Technische Universität Darmstadt
doi: 10.26083/tuprints-00026352
Dissertation, Erstveröffentlichung, Verlagsversion
Kurzbeschreibung (Abstract)
This thesis focuses on neural network based modeling of stochastic dynamical systems with applications in the context of autonomous driving. We define three goals for the model that must be achieved with low computational cost due to the use of low-compute and energy-constrained chips in autonomous vehicles. First, our model must accurately capture the data uncertainty, which is also referred to as the aleatoric uncertainty. The data uncertainty cannot be reduced by collecting more data since we only have partial information. In essence, we are unable to observe all states, such as the driver's intention. To illustrate this, consider a vehicle approaching a junction with the choice of turning left or right. If the driver does not use an indicator, we cannot determine which direction he will follow. Second, the model must account for interactions between different traffic participants, as traffic is highly interactive. Modeling interactions between traffic participants is vital for accurate traffic forecasting, as the actions of one traffic participant can impact the actions of other traffic participants. For example, imagine a scenario where one vehicle is merging into the lane of another vehicle. Both vehicles need to interact and adjust their speed to accommodate the lane merging. Lastly, as it is impossible to include all traffic scenarios in the training data set, the model needs to account for model uncertainty that arises from the lack of knowledge, which is also known as epistemic uncertainty. Model uncertainty is especially important for traffic scenarios that have not been observed during training. Without accounting for model uncertainty, the model is limited to modeling the intrinsic data uncertainty.
Throughout this thesis, we introduce several advancements to Deep State-Space Models (DSSMs) that address the challenges of capturing intrinsic data uncertainty, modeling interactions, and incorporating model uncertainty, all while ensuring low computational cost. DSSMs extend state-space models towards neural transition and emission models. A DSSM describes a partially observable system where each emission is generated by a corresponding latent state. The dynamics of the latent states follow a Markovian structure, where the state at each time point is dependent solely on the previous time point's state. Due to the use of nonlinear neural networks in the transition and emission models, DSSMs offer high modeling capacity. Moreover, the stochasticity in the transition and emission models allows DSSMs to effectively capture the inherent data uncertainty.

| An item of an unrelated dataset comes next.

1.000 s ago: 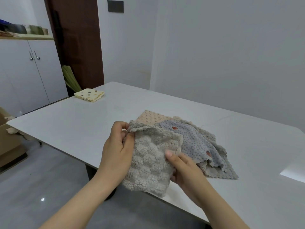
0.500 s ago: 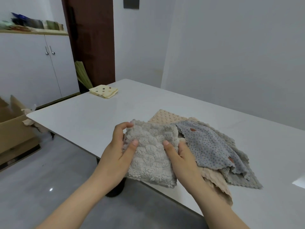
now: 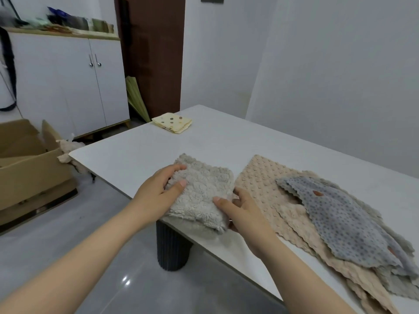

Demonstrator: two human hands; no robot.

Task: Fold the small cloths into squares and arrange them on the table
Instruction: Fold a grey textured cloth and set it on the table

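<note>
Item: folded grey fleece cloth, a rough square, held at the near edge of the white table, its near side overhanging that edge.

- The left hand is clamped on the cloth's left side. The fingers are curled over the far-left corner and the thumb is pressed on top.
- The right hand is clamped on the right side. The thumb is laid on top and the fingers are tucked under the edge.
- A beige dimpled cloth is spread flat just beside the folded one, along the near edge towards the right end.
- A grey spotted cloth is crumpled on top of it, with further scalloped cloths beneath.
- A folded yellow spotted cloth is set at the far-left corner, well apart.
- A black fluted pedestal is seen under the table.
- A cardboard box is placed on the floor at the left.
- A white cabinet is stood behind the box.
</note>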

After an introduction and reviewing relevant background material, we focus in the first part of the thesis on fully observed dynamical systems before transitioning to partially observed systems in the subsequent parts. Classical frameworks for simulating stochastic dynamical systems heavily rely on Monte Carlo sampling. As we demonstrate in this thesis, accurate prediction necessitates many particles, which induces a prohibitively high computational cost. To address this issue, we propose an alternative method that is computationally efficient and avoids the need for extensive Monte Carlo sampling. Our method relies on an assumed density approach to approximate the predictive distribution of the model. Specifically, we approximate the model's predictive distribution as a Gaussian at each time step. We estimate its moments by progressive moment matching horizontally in the time direction and vertically through neural network layers. Our proposed method is computationally more efficient than existing numerical integration schemes, as it exploits the layered structure of neural networks. This unimodal approximation lays the foundation for more complex approximations in the later parts. To assess the efficacy of our approach, we explore the application of our method in different domains.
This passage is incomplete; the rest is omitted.